Q3 I have also encountered some problems when using native PAGE to separate protein bands. My protein is positively charged, so I'm considering increasing the pH of my sample buffer, running buffer, and gel buffer until the pH is greater than the pI so the protein will be negatively charged. I haven't tried this yet. Will it work or is there a better solution?

A What is the pH of the gels you are running? What is the pI of your protein?

The Ornstein and Davis native PAGE runs at a high pH. If you use anything much higher, you may interfere with polymerization. But if you are using a near neutral pH, then you can run higher pH gels or run acid pH gels and switch the electrodes.

Q I ran a continuous gel with the separating gel (15%) at pH 8.8. The pI of my protein is 8.83. So I was thinking of increasing the buffer pH to 9.0 or 8.9.

I previously tried switching the electrodes, but I didn't see any band.

A Your protein's pI is too close to the running gel pH, so you can't switch the electrodes.

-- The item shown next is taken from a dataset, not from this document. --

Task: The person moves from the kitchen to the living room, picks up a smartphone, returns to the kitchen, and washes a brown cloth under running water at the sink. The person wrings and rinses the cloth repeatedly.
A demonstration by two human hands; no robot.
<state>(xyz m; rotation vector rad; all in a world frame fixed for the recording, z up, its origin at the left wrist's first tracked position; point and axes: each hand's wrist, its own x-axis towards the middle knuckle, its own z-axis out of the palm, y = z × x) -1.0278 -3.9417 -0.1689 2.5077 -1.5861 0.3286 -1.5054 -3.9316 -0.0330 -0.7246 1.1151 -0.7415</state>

You can run acid pH gels. There is a good formula in another post on this forum: http://molecularbiology.forums.biotechniques.com/viewtopic.php?t=14433

Q Actually, after staining the gel and treating it with methanol and acetic acid, it looked like my protein was still in the well. It didn't mobilize at all. I used a sample that was eluted with a buffer including a high concentration of urea (8M). I wonder if that had an effect on the native PAGE. Could that be what caused the problem?

A No. For your protein of interest, simply reversing electrodes will not change anything. The pI is too close to the running pH, so your protein will be minimally charged, if even charged at all, and will not be significantly mobile. You will need to use a different PAGE formulation such as the one in the link I posted previously.

Is the urea still with the sample when it is applied to the gel? Urea will denature the protein. But Urea can be added to the gel to enhance charge separation.

A I agree with the previous post that your protein pI is too close to the running buffer pH. You can try lowering the pH to about 7 to see whether the mobility increases. If the mobility is still low, try an even lower pH, going down as far as 5 or 6.

I think you need to remove the urea before running native PAGE since it is meaningless to have urea in a native gel. When you do this, you may face another problem with precipitation of your protein. When you load a urea-denatured protein in a native gel, your protein may refold incorrectly and precipitate.